Maloney, meanwhile, said her bill would “empower contracting officers when they are negotiating with greedy contractors like TransDigm.”

The controversy has shed light on challenges DOD contracting officers say they face when trying to obtain cost data from companies.

According to the IG, DOD contract officers dealing with TransDigm from January 2017 through June 2019 were unable to “perform adequate price reasonableness determinations because contractors are not compelled to provide uncertified cost data” under current law if the contract is below the $2 million threshold set by the Truth in Negotiations Act.

The IG says that 95% of the contracts DOD awarded to TransDigm -- about $268 million -- were below the TINA threshold.

During the hearing, Rep. Jamie Raskin (D-MD) said the current TINA threshold is a “gaping loophole” for contractors who do not wish to disclose cost data to DOD.

John Tenaglia, the acting principal deputy assistant secretary of defense for acquisition and principal director of defense pricing and contracting, said he looked forward to working with lawmakers on the Maloney bill, especially in terms of addressing TINA exemptions.

“It’s never acceptable if we’re paying excessive prices,” he said. “What we really need is a policy that will give our contracting officers a means to establish fair and reasonable pricing when some of the TINA exceptions are in play.”

‘Unsavory’ but not illegal

TransDigm has been investigated in the past for price gouging and in 2019 voluntarily repaid DOD $16.1 million deemed excess profit by the IG.

Today’s hearing featured heated questions from Democrats about Stein’s $20 million annual compensation, the $68 million annual compensation for retired company founder and executive chairman Nicholas Howley, and TransDigm’s decision to lay off 30% of its workforce in 2020 because of reduced demand related to the COVID-19 pandemic.

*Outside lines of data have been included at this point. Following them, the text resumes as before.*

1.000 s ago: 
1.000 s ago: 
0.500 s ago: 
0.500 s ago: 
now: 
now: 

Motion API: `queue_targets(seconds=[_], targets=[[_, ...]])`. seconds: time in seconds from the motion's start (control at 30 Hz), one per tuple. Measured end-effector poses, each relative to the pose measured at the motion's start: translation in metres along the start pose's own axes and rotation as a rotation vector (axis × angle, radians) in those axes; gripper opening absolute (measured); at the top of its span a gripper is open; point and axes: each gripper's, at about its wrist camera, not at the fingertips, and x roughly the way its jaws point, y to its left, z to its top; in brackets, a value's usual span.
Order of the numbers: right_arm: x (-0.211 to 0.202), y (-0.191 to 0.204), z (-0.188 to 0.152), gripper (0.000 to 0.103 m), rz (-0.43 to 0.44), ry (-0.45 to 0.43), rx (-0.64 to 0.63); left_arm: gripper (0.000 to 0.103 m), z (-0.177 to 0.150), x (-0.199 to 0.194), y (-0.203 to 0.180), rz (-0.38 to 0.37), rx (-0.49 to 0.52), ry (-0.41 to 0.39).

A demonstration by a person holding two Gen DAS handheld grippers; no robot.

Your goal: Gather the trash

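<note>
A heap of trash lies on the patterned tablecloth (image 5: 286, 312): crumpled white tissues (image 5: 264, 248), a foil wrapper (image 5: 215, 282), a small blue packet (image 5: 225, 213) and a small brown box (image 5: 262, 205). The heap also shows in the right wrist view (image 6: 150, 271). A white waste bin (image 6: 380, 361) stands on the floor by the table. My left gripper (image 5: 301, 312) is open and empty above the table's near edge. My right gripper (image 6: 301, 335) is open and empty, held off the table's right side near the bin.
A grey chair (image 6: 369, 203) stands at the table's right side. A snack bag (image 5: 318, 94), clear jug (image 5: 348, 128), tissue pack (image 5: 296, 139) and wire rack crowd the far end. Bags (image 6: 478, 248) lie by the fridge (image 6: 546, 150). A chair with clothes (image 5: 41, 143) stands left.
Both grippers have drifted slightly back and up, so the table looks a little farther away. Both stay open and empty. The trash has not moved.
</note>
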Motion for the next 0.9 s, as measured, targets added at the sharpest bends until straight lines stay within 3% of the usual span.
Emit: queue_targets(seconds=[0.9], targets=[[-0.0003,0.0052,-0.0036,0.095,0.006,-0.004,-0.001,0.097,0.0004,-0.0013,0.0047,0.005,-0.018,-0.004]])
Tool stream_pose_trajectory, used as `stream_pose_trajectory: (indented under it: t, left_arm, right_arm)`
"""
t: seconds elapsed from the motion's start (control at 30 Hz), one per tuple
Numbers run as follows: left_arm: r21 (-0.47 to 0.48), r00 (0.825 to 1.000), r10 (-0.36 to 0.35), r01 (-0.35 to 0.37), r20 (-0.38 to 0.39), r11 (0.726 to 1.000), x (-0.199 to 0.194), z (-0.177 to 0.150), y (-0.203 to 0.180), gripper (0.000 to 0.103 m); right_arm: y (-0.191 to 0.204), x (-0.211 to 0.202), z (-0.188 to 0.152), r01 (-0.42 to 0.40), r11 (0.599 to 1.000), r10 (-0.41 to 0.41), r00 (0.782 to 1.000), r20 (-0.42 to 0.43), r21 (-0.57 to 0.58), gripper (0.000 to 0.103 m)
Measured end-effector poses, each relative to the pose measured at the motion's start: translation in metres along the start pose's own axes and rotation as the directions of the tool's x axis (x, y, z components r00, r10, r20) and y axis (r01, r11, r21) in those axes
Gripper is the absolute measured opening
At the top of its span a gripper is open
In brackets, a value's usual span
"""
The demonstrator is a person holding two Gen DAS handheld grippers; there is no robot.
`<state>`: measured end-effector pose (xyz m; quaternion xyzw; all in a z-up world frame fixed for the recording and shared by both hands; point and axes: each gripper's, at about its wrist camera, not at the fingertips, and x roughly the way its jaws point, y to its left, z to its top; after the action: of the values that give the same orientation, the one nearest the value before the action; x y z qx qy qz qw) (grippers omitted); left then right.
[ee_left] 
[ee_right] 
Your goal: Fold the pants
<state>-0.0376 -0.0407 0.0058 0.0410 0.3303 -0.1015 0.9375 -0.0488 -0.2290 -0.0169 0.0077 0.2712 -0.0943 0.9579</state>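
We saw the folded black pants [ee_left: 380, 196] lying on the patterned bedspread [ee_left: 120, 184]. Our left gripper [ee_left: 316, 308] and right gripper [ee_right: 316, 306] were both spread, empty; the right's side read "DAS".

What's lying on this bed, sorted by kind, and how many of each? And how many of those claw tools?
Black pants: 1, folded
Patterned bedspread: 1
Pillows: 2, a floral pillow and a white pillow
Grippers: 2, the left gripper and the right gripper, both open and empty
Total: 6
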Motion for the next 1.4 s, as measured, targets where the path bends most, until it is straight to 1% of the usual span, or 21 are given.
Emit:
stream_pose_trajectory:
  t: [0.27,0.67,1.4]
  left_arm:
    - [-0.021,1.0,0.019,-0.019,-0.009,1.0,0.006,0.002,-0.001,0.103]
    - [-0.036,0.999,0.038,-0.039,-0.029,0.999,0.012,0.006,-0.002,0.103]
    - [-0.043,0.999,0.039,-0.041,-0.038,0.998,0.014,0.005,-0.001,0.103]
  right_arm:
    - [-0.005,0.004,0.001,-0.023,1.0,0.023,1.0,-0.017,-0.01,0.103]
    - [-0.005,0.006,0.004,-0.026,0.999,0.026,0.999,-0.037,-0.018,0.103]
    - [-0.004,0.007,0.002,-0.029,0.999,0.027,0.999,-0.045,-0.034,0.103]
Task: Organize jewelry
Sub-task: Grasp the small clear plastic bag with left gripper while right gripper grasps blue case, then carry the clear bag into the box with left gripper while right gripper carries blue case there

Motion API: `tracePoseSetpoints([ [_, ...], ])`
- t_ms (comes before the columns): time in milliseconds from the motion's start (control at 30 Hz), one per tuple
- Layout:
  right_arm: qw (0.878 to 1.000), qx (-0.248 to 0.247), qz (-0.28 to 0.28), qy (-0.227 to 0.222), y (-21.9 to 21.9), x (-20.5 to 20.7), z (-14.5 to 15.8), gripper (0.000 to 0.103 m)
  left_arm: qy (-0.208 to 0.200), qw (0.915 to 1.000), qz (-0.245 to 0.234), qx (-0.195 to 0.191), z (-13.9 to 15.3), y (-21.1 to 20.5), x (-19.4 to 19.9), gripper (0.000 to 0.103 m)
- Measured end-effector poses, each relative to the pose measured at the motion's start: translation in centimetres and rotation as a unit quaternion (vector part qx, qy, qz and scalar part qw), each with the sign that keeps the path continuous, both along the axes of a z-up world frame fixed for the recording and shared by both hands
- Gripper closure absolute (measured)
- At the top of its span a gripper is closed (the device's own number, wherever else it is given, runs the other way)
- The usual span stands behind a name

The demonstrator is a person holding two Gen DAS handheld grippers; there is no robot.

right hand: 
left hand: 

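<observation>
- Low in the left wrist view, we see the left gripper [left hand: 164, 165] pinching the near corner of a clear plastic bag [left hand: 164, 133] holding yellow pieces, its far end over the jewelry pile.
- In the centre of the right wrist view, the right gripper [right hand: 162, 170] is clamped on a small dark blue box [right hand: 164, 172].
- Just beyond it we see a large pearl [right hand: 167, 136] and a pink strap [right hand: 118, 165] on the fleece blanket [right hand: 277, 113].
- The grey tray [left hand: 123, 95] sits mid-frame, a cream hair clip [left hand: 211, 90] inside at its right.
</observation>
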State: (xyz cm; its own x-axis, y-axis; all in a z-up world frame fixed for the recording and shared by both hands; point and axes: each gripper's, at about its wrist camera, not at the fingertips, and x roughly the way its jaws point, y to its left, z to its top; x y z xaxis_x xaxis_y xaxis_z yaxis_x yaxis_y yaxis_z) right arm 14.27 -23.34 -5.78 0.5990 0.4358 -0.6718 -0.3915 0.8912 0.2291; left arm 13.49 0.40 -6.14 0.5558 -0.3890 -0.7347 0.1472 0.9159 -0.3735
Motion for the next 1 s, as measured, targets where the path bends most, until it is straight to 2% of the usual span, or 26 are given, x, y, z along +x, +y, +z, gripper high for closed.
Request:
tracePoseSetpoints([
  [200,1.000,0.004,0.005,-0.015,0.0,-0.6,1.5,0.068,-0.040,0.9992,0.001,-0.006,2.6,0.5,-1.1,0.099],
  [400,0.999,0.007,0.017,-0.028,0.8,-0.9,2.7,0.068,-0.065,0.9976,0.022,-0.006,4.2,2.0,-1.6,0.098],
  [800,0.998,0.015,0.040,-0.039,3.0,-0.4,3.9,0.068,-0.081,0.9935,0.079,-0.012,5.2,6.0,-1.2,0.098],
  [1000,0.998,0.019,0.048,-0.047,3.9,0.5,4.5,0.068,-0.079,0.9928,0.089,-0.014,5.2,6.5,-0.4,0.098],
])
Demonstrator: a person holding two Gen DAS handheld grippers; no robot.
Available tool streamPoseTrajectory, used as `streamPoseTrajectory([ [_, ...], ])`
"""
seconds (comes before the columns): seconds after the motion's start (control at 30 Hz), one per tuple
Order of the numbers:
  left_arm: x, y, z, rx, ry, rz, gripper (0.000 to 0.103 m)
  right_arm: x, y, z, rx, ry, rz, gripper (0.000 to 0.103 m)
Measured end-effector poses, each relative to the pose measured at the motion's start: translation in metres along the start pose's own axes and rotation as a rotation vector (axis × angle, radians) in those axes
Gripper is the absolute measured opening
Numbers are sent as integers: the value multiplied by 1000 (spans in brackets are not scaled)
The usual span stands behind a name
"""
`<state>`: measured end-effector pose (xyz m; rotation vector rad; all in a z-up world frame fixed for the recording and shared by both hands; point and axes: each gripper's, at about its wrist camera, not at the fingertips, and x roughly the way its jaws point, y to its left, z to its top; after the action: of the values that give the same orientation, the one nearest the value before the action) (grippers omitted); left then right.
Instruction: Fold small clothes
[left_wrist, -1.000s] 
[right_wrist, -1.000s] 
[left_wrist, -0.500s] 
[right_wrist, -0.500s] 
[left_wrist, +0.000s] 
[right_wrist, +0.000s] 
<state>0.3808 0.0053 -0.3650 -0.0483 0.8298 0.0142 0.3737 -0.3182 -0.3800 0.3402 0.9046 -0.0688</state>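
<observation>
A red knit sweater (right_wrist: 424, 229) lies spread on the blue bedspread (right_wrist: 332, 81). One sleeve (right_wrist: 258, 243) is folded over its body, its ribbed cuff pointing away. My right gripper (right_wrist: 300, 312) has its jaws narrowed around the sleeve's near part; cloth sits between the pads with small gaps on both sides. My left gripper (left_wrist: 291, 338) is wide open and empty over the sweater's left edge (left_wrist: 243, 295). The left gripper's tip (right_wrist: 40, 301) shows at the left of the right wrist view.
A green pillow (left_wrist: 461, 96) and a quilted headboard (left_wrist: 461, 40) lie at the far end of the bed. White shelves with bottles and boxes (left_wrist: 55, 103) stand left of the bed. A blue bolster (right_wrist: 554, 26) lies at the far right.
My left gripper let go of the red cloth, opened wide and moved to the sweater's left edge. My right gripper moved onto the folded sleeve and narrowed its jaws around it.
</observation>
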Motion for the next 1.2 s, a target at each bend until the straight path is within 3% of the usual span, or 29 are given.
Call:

Rep. Rashida Tlaib (D-MI) called TransDigm the “poster child for corporate greed.”

Republicans called some of the committee’s Democrats “socialists” for attempting to subvert private industry over a matter of $20.8 million at a time when hundreds of billions have been spent on pandemic relief.

“Democrats are going to hold up TransDigm as though they were some sort of trophy,” said Rep. Jody Hice (R-GA), arguing that the committee should instead investigate unemployment insurance fraud.

TransDigm’s actions, he said, may have been “unsavory,” but do not amount to anything illegal.

Hice also said the case with TransDigm is proof that DOD must do a better job “forecasting its needs” for spare parts, so it can procure items in bulk to drive down prices, rather than seek bespoke products in smaller, more expensive numbers from sole-source contractors.

Committee Ranking Member James Comer (R-KY) said the committee’s time would be better spent auditing how much military equipment was left behind in Afghanistan after the U.S. withdrawal.

“I don’t agree with attacking one company that, frankly, followed the law,” he said, but added that he is open to working with Pentagon officials to “see if there's a better way . . . to do business at the Department of Defense.”

Meanwhile, Tenaglia, DOD’s acting pricing chief, said the Pentagon wants TransDigm to repay the $20.8 million deemed excess profit by the IG. TransDigm executives would not commit to repaying the money, but said they want to meet directly with DOD to discuss the matter.

“We do not like an unhappy, antagonized customer,” said Howley, the company’s chairman. “What we want to do is we want to get to the bottom of the facts.”

Tenaglia acknowledged that $20.8 million spent on TransDigm contracts might not seem like much compared to the department’s $740 billion budget, but asserted such expenses, if left unchecked, would become “embedded in the contract prices.”

“The price we pay matters because the more we pay, the less combat capability we can acquire for a ready force,” he said.